> Work to complete:
Report each line of the data below in which "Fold" appears.
+++ Given information
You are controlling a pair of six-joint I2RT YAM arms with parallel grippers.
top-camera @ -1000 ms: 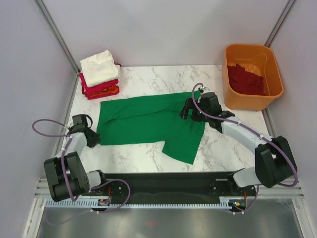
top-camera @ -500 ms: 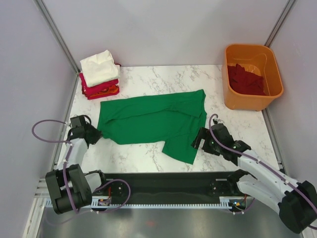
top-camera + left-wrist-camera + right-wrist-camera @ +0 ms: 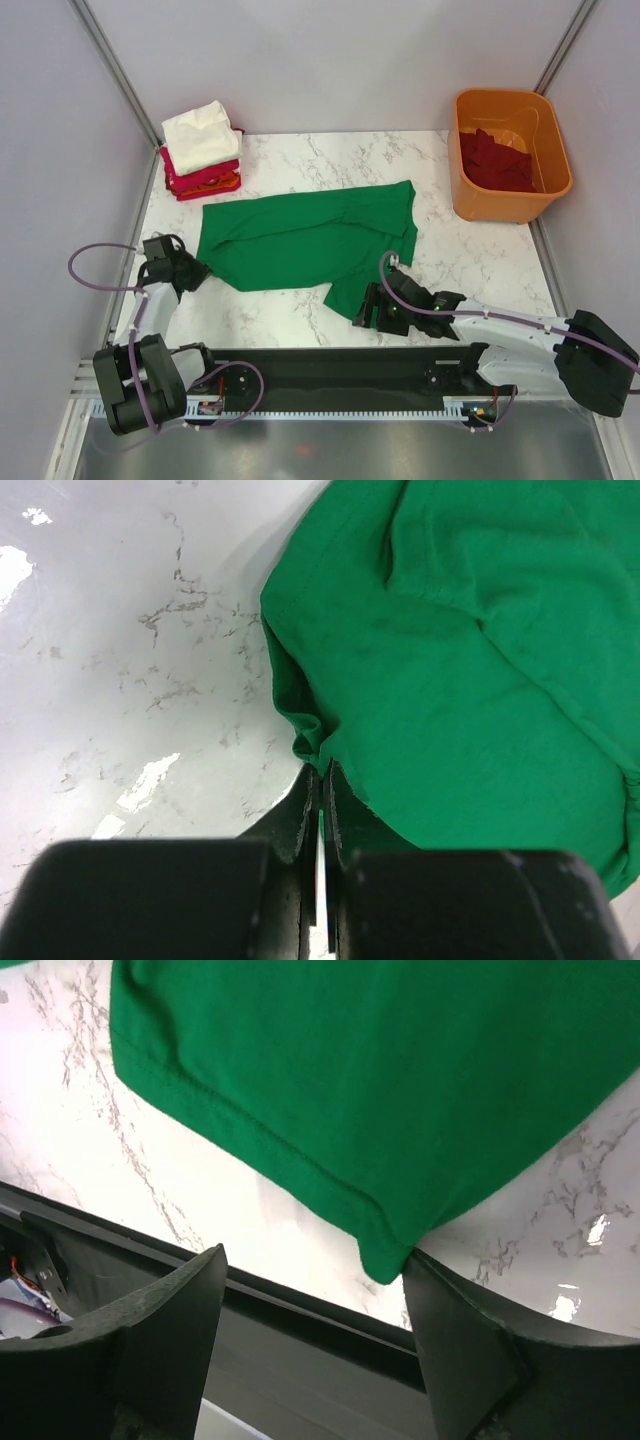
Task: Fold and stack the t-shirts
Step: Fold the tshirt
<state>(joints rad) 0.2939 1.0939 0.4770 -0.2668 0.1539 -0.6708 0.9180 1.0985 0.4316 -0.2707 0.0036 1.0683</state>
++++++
> Written reply:
Task: Fold and stack the t-shirts
Step: Fold the tshirt

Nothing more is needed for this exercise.